Imperial Oil  vs.  Exxon Mobil Corp

 Performance 
       Timeline  
Imperial Oil 

Risk-Adjusted Performance

2 of 100

 
Weak
 
Strong
Weak
Compared to the overall equity markets, risk-adjusted returns on investments in Imperial Oil are ranked lower than 2 (%) of all global equities and portfolios over the last 90 days. In spite of very healthy primary indicators, Imperial Oil is not utilizing all of its potentials. The latest stock price disarray, may contribute to short-term losses for the investors.
Exxon Mobil Corp 

Risk-Adjusted Performance

3 of 100

 
Weak
 
Strong
Insignificant
Compared to the overall equity markets, risk-adjusted returns on investments in Exxon Mobil Corp are ranked lower than 3 (%) of all global equities and portfolios over the last 90 days. In spite of very healthy basic indicators, Exxon is not utilizing all of its potentials. The latest stock price disarray, may contribute to short-term losses for the investors.

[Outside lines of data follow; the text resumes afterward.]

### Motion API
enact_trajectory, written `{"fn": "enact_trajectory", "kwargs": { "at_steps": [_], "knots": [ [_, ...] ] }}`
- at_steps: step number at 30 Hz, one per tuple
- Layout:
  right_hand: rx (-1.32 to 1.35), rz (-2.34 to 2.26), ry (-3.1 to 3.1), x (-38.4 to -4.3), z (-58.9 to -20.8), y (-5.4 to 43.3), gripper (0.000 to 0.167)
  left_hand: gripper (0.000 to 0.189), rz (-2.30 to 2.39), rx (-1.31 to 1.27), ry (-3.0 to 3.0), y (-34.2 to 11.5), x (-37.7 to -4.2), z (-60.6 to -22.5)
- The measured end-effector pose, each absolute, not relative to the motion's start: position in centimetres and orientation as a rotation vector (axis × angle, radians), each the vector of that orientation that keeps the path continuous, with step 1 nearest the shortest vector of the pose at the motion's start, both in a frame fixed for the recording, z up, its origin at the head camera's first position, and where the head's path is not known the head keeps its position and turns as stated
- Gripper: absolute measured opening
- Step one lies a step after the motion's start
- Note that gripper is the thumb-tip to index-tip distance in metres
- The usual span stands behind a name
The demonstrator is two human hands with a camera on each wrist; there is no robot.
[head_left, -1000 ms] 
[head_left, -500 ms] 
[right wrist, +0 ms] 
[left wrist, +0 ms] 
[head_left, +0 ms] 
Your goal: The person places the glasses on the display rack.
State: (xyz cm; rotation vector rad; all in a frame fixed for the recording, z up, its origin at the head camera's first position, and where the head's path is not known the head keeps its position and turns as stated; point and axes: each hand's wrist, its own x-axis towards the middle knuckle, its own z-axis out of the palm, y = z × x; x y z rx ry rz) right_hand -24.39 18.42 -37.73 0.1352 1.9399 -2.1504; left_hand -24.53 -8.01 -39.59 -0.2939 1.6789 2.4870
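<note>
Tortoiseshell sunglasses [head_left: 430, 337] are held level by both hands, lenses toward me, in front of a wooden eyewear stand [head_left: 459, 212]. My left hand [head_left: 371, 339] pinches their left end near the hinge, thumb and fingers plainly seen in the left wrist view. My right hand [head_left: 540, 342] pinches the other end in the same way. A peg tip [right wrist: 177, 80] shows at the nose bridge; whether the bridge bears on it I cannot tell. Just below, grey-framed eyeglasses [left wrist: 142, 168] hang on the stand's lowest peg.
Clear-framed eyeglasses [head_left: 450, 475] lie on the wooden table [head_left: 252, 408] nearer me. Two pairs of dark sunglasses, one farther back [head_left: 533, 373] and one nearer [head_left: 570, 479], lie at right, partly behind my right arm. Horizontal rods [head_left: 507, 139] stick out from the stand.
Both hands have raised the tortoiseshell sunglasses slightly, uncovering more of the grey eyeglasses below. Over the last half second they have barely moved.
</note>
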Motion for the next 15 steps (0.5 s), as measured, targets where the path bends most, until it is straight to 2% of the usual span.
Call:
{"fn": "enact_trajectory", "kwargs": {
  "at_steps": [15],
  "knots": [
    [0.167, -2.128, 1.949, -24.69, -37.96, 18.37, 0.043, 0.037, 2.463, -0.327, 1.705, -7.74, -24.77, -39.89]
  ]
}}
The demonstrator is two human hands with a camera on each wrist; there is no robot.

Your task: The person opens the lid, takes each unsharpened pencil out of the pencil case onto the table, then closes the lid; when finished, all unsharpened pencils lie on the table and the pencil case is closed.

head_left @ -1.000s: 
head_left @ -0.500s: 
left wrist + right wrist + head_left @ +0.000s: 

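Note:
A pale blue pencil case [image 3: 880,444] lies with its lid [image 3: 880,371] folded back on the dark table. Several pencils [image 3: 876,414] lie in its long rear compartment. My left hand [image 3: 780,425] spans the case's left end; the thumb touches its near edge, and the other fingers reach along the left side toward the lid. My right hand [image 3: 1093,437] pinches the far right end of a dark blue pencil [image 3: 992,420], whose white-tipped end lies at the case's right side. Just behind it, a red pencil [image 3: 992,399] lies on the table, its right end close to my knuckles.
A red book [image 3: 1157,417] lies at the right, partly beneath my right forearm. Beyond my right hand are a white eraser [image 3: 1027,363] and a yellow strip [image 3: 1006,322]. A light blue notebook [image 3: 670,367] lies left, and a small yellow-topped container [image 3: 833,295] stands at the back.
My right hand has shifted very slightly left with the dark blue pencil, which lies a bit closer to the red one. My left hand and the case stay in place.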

Imperial Oil and Exxon Volatility Contrast

   Predicted Return Density   
       Returns  

Pair Trading with Imperial Oil and Exxon

The main advantage of trading using opposite Imperial Oil and Exxon positions is that it hedges away some unsystematic risk. Because of two separate transactions, even if Imperial Oil position performs unexpectedly, Exxon can make up some of the losses. Pair trading also minimizes risk from directional movements in the market. For example, if an entire industry or sector drops because of unexpected headlines, the short position in Exxon will offset losses from the drop in Exxon's long position.
The idea behind Imperial Oil and Exxon Mobil Corp pairs trading is to make the combined position market-neutral, meaning the overall market's direction will not affect its win or loss (or potential downside or upside). This can be achieved by designing a pairs trade with two highly correlated stocks or equities that operate in a similar space or sector, making it possible to obtain profits through simple and relatively low-risk investment.
Check out your portfolio center.
Note that this page's information should be used as a complementary analysis to find the right mix of equity instruments to add to your existing portfolios or create a brand new portfolio. You can also try the Portfolio Rebalancing module to analyze risk-adjusted returns against different time horizons to find asset-allocation targets.